Rob Ryan minds manners before reunion

Who figured that the Big Easy would be the place for a 50-year-old man to learn etiquette?

Rob Ryan, who was known as much for his blunt, brash personality as his blitz packages during his brief stint as the Dallas Cowboys' defensive coordinator, has gone to great pains to mind his manners when speaking publicly since being hired by the New Orleans Saints.

That continued Friday, with Ryan taking the high road in his weekly press conference before facing the Cowboys despite a handful of Dallas media members trying their best to bait him into providing headline fodder.

When the Cowboys faced the Cleveland Browns, Ryan's former team, he made no bones about holding a grudge. But Ryan, who has quickly become a cult figure of sorts in New Orelans, insists that isn't the case with this reunion.

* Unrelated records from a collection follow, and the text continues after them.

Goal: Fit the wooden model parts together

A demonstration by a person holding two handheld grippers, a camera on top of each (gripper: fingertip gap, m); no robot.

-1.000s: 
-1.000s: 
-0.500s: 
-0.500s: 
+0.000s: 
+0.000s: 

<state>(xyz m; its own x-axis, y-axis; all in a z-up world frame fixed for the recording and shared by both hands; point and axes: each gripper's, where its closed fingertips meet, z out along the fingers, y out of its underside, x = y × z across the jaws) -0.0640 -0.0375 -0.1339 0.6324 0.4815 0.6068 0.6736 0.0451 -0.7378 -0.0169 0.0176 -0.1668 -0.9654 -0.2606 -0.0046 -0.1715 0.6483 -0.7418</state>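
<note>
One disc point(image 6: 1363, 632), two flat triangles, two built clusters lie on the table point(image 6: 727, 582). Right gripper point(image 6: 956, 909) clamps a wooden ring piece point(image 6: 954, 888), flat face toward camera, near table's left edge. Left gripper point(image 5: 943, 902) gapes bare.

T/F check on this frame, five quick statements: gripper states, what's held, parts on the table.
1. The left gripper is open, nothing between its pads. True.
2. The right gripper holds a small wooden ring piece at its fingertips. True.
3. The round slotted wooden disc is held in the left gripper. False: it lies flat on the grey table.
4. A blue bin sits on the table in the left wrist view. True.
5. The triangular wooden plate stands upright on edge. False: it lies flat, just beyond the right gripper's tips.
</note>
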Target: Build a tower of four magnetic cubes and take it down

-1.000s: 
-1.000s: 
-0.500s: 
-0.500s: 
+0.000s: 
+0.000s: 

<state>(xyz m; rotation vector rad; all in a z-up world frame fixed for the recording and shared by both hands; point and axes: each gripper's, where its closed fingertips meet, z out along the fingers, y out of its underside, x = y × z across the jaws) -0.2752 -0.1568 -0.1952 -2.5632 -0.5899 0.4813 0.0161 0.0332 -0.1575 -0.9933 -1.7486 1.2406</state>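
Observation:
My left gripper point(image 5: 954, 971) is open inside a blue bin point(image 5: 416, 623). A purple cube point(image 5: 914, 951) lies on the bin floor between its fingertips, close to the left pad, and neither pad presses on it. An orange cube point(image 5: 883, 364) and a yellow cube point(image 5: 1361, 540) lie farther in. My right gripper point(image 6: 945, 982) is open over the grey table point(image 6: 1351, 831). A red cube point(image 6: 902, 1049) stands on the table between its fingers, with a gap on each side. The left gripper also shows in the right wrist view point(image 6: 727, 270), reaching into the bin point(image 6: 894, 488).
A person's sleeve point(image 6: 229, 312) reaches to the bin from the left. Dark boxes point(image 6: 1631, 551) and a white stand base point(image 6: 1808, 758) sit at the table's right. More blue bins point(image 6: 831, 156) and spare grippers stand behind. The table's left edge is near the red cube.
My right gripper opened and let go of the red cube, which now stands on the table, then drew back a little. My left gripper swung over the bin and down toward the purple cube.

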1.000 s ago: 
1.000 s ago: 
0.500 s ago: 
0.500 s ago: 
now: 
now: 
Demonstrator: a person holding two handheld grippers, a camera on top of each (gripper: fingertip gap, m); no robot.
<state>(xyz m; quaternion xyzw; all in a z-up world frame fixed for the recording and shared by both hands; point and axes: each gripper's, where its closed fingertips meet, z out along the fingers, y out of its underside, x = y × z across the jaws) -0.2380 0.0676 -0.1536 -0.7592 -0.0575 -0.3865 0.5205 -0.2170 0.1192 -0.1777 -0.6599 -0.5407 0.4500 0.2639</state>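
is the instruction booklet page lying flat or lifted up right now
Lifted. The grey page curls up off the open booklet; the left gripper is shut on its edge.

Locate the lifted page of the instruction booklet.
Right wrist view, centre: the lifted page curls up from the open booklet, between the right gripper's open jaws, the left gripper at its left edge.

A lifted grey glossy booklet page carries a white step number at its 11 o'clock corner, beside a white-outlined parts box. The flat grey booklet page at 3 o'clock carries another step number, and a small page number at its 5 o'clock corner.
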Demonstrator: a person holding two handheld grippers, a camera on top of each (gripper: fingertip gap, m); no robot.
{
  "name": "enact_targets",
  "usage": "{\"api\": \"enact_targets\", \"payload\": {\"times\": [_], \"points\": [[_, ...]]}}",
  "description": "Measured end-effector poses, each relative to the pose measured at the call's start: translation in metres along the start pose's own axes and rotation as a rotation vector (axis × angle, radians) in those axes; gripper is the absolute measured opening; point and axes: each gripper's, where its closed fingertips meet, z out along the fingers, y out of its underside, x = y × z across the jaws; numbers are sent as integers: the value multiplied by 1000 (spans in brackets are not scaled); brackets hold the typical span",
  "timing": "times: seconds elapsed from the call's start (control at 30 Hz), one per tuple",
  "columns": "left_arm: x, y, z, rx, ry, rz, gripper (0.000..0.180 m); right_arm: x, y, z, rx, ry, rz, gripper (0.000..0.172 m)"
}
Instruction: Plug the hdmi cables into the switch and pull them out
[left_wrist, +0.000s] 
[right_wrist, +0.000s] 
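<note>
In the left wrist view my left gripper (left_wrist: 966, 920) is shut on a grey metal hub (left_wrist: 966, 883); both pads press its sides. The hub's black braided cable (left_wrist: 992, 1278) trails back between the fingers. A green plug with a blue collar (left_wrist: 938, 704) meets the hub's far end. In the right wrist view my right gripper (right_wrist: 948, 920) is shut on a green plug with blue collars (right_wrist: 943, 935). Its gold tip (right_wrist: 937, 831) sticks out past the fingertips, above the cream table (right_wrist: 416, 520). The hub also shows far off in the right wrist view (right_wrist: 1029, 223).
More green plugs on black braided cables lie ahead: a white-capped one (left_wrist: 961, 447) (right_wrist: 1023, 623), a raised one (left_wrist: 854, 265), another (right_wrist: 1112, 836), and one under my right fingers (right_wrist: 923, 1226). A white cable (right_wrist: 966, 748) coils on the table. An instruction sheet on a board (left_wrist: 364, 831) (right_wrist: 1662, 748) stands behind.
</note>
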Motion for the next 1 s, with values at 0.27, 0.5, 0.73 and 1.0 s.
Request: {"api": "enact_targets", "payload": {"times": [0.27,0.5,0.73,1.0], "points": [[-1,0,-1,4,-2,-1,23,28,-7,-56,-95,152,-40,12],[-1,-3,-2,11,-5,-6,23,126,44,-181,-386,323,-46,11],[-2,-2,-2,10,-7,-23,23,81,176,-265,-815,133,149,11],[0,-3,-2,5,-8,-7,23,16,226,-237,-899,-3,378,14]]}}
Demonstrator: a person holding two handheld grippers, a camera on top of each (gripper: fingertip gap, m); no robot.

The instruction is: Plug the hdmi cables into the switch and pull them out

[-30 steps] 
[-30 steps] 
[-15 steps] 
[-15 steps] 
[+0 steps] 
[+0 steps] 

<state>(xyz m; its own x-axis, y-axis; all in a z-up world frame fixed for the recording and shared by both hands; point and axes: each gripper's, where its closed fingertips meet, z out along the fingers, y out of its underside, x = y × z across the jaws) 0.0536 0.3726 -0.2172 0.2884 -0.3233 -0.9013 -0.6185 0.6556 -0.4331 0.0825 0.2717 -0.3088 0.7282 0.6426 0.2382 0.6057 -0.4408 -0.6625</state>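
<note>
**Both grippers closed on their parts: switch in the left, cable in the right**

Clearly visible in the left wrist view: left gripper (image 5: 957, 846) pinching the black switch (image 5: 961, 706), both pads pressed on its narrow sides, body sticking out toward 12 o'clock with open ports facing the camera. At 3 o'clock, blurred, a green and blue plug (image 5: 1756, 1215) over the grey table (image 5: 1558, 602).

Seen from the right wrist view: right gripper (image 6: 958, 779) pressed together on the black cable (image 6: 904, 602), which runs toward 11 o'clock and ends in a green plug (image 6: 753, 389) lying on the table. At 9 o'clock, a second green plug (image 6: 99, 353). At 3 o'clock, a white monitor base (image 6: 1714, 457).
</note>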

"If I worried about every team that's fired me, hell, I'd have a grudge every week," Ryan cracked to reporters. "This is a huge game for both teams. Hey, this is what it is. That's how this sport is. People change teams.

"Thank God it's not like hockey coaches yet, where they just keep changing them every period. It is the way it is. I love those players out there. They were great to me, as well as everyone in that organization, and I was fortunate to be with them for two years."

Ryan readily admits he was "pissed" when the Cowboys fired him, a decision that was relayed to him while he was relaxing on the beach in Turks and Caicos on a family vacation. He famously said at the time that he'd be "out of work for like five minutes." It took a bit longer than that -- and a little layover in St. Louis -- before Ryan settled in New Orleans, but he's certainly pleased with his current situation.

The Saints are 6-2, and Ryan has played an integral role in their success this season. New Orleans, which allowed the most yards in league history last season, is ninth in total defense and fifth in scoring defense.

Meanwhile, the Cowboys moved on with Monte Kiffin and rank second to last in total defense and are in the middle of the pack in scoring defense.

"You just have to come to the conclusion that not everybody thinks like I do," Ryan said of his departure from Dallas. "I always think I'm going to do great because I pour everything I got into the job. Some people don't think it's good enough and they fire you and you get pissed because you've done your best. Whatever happens, happens.

"I'm excited to be here. This is the most excited about any spot that I've ever been. I love it here in New Orleans. I love this team. I love these players. I love how the team is run. I love the organization. It feels like home, and it's a great spot for me."

Maybe Ryan is still bitter about being whacked by Jerry Jones, but he definitely didn't want to make a big deal about it this week. He had nothing but high praise for the Cowboys, particularly the offense with "a ton of weapons" the Saints will face Sunday night.

He'll leave the hard feelings to his dad, Buddy Ryan, whose hatred of the Cowboys dates to his days as the Philadelphia Eagles' head coach.

"I think my dad had genuine hate for Dallas," Ryan said, "and I don't."

Ryan's got a lot of love for New Orleans, and that feeling is mutual.